Chris Hickey, CEO for UK, Middle East, Africa & Switzerland at Robert Walters, highlights: “It is important to note that we were less than a week away from IR35 implementation, and so hirers [or businesses] had already put in a vast amount of time and investment to prepare for this change.

Alleviating pressures upon organisations who, faced with a fast-approaching deadline, were taking measures such as converting contractors to permanent employees, or choose to issue blanket bans on certain contractors who operate under personal service companies (PSCs), the government move provides organisations valuable time to prepare for the private sector reform.

In a recent IR35 survey, over a third of contactors stated that they are not aware of or understand the changes taking effect, with over half (54%) completely unsure about what their next steps are to navigate the changes.

Earlier in the year, Julian Ball, Legal Director at PayStream and Richard Harris, Chief Legal Officer at Robert Walters, hosted 120 businesses across Robert Walters’ UK client network to answer some of the probing questions surrounding the legislation at IR35 breakfast briefings in London, Manchester and Milton Keynes. Here’s what we learned about the changes to come…

Is the CEST tool fit for purpose?

What’s alarming for businesses is that the updated CEST tool is providing opposite conclusions for clients that had already taken a decision based on their previous CEST tests. So the question arises, who is taking the test, and how have they come to their conclusion? It’s the set of justifications that are made throughout the test that are key here, not just the outcome.
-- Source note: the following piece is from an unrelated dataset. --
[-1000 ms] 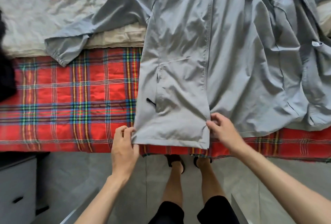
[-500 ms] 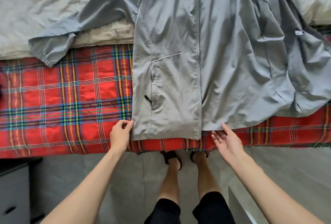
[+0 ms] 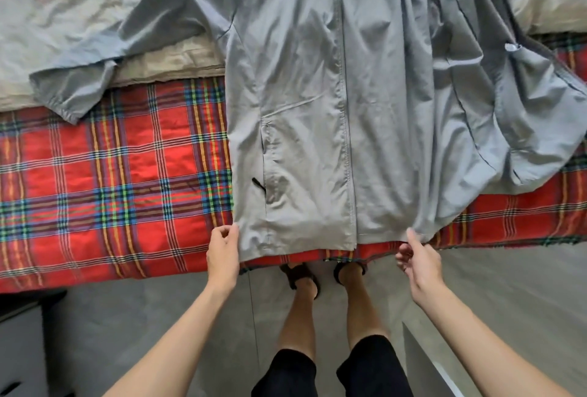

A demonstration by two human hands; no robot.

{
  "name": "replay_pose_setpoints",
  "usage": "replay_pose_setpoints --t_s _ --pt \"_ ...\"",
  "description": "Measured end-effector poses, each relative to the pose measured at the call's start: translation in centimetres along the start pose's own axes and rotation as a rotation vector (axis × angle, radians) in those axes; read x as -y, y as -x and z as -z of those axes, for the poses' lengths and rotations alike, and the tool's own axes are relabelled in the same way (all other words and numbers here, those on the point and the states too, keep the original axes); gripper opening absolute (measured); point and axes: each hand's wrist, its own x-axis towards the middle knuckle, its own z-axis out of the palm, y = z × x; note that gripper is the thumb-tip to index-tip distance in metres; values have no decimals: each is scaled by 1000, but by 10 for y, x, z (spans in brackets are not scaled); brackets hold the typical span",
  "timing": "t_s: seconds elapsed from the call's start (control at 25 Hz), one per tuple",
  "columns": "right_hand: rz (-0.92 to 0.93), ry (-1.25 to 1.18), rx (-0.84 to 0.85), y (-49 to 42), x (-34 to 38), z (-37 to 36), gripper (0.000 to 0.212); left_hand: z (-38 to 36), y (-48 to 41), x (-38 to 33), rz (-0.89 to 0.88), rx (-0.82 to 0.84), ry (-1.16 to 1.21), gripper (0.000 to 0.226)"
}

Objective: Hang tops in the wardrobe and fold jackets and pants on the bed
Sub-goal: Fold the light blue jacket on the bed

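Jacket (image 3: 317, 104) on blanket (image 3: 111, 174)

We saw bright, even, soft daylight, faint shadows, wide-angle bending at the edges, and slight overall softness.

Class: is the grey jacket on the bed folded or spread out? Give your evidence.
Spread out, front up: the grey jacket lies flat on the plaid blanket, one sleeve stretched sideways, its other side rumpled.

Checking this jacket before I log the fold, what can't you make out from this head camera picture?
Collar of the jacket: cut off by the head view's top edge.
Second sleeve: lost in the bunched fabric, head view.
White tag: too small to read.
Left hand: curled at the hem corner; pinch unclear.
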Motion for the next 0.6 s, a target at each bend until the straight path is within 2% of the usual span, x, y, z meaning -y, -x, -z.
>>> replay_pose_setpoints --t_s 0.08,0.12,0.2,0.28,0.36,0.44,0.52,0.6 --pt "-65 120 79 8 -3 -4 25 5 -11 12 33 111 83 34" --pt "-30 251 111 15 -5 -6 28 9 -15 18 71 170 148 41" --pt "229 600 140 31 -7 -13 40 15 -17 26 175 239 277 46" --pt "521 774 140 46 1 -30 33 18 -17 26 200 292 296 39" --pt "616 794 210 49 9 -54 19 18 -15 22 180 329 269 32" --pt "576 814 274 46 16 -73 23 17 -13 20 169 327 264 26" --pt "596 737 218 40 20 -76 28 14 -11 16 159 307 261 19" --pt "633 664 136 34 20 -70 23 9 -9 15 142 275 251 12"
Should an HMRC investigation take place, businesses still run the risk of ‘not having performed the test properly’ without the audit trail of conclusions made the professional, who may have, by this time, left the business.

The first priority for businesses that chose to implement blanket bans should be utilising the extension to fully assess your current workforce.

The fact remains that the CEST tool is still critically absent of one of the most important considerations – mutuality of obligation, and a continued emphasis on substitution. While the CEST test may give you a level of ‘comfort’, it shouldn’t be relied upon in isolation, due to its widely reported deficiencies and inconclusive results.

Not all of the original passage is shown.